§ **PROBLEM TO SOLVE**
Your copy should hold only the lines from the one with "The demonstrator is" to the one with "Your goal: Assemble", both included, each exactly as it stands below, with no pictures.

Content starts

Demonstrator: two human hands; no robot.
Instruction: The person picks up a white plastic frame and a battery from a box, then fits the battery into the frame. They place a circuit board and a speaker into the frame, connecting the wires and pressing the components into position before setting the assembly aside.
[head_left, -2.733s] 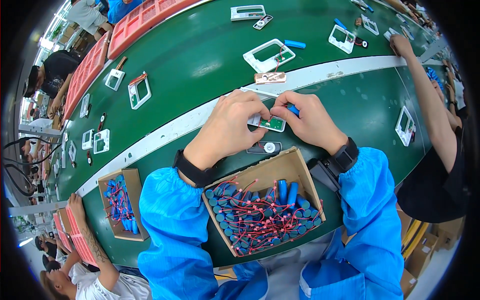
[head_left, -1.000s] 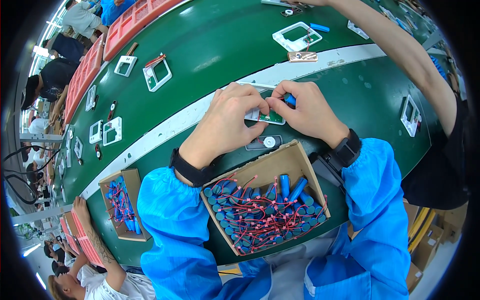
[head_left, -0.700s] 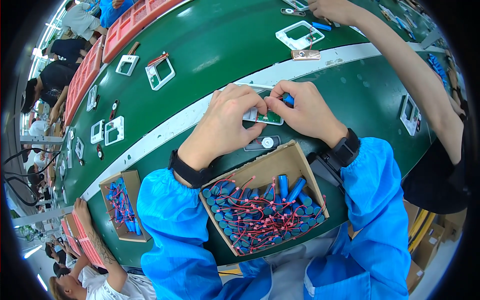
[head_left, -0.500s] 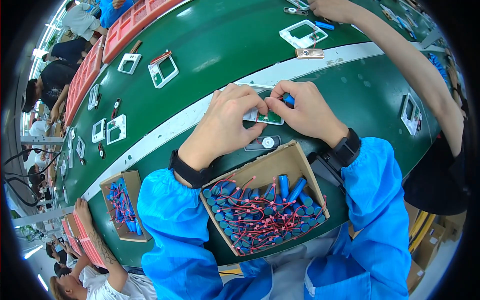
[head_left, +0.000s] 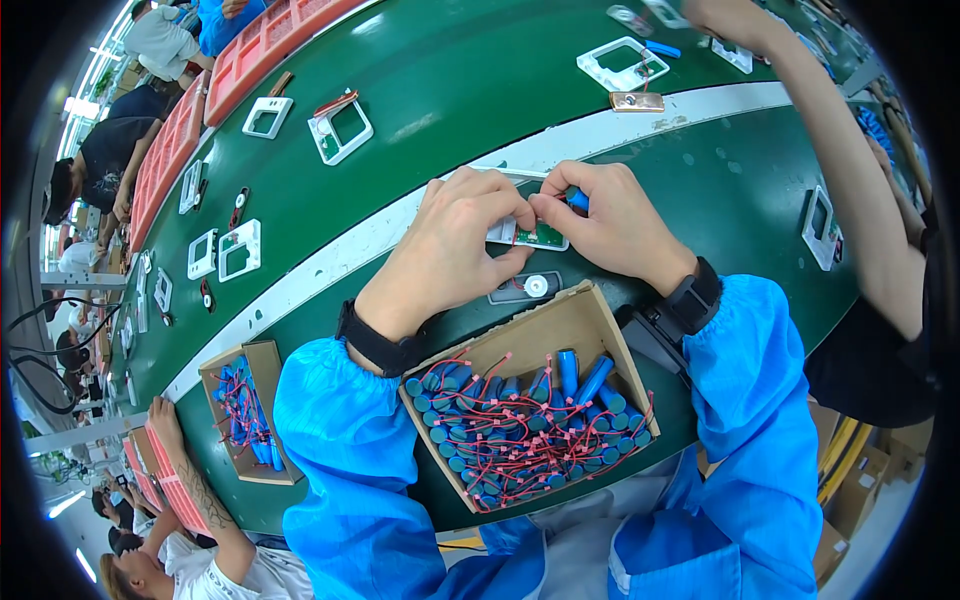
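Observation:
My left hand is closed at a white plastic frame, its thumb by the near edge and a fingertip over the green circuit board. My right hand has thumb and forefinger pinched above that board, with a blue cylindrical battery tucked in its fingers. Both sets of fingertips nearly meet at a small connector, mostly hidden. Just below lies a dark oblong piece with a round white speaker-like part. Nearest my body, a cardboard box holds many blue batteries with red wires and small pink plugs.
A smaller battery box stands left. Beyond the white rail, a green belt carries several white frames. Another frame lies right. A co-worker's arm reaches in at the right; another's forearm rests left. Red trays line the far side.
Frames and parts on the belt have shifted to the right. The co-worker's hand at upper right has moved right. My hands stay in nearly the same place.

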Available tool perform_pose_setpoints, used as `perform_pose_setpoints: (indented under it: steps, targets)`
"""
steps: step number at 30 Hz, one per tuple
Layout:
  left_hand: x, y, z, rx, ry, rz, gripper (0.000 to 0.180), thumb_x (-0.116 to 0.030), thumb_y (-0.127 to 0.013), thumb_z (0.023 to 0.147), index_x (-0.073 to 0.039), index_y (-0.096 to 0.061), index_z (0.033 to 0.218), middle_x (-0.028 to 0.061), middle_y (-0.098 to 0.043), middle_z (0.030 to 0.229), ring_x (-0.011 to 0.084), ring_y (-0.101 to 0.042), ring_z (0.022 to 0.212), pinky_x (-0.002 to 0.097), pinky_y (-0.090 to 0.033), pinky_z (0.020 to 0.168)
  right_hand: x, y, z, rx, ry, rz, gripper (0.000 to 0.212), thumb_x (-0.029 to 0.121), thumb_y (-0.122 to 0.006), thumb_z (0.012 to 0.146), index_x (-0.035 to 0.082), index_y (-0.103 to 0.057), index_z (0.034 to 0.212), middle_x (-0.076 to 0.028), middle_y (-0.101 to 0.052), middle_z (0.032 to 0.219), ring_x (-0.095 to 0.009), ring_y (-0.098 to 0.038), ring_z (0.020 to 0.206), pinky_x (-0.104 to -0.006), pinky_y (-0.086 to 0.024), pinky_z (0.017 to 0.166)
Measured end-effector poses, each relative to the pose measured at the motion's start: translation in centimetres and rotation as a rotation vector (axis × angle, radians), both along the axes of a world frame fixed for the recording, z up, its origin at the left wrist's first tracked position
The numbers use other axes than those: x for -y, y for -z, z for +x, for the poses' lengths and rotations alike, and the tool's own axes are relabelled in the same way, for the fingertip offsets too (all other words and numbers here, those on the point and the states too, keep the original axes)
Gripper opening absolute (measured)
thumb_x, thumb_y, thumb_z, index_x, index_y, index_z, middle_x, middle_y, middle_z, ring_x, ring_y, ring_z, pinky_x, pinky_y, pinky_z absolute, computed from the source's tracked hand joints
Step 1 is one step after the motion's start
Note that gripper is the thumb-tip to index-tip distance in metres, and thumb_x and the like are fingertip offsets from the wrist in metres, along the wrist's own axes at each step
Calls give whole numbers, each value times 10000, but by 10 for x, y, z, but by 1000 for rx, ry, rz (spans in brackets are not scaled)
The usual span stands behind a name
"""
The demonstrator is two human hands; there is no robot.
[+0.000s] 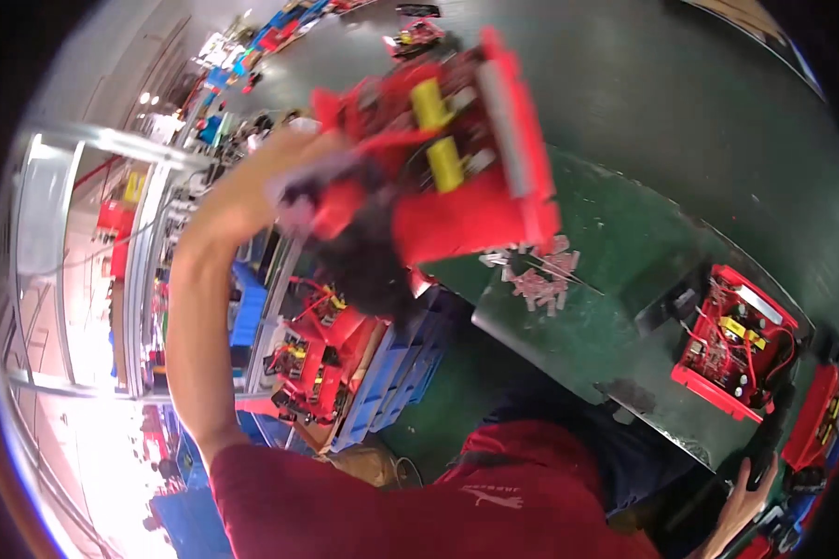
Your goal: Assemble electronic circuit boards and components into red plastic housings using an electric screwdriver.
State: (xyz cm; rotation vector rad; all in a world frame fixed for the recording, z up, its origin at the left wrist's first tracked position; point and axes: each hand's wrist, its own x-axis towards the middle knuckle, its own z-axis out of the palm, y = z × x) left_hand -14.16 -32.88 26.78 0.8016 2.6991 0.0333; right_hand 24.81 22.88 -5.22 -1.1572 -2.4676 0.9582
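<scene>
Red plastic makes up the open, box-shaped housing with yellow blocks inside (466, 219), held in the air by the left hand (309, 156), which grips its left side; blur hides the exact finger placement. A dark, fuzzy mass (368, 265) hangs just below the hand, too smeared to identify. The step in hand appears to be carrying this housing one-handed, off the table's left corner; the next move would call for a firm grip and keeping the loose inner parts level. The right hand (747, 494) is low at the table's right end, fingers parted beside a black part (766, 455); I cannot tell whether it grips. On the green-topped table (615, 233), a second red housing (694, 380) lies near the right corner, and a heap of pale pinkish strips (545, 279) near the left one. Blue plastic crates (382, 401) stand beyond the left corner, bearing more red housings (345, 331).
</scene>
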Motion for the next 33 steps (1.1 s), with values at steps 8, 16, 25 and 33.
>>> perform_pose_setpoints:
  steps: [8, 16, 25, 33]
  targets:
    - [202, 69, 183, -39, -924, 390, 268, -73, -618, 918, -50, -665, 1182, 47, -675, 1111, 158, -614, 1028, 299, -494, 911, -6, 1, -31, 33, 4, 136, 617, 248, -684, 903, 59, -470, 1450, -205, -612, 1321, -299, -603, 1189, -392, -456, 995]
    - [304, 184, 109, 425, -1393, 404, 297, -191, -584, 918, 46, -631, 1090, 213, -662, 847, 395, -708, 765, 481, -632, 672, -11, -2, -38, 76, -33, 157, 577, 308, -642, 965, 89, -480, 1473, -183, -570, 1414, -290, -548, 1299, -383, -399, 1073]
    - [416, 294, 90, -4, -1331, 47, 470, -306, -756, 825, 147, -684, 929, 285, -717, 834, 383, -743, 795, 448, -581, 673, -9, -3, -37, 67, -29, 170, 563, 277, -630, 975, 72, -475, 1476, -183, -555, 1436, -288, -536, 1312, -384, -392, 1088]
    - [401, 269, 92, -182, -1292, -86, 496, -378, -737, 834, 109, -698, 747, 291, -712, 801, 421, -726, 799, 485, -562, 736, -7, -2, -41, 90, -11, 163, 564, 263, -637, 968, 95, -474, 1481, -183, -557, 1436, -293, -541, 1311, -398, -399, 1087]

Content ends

§ **WRITTEN ANSWER**
The demonstrator is two human hands; there is no robot.
[+0.000s] 
Your goal: Assemble electronic circuit boards and components into red plastic housings using an electric screwdriver.

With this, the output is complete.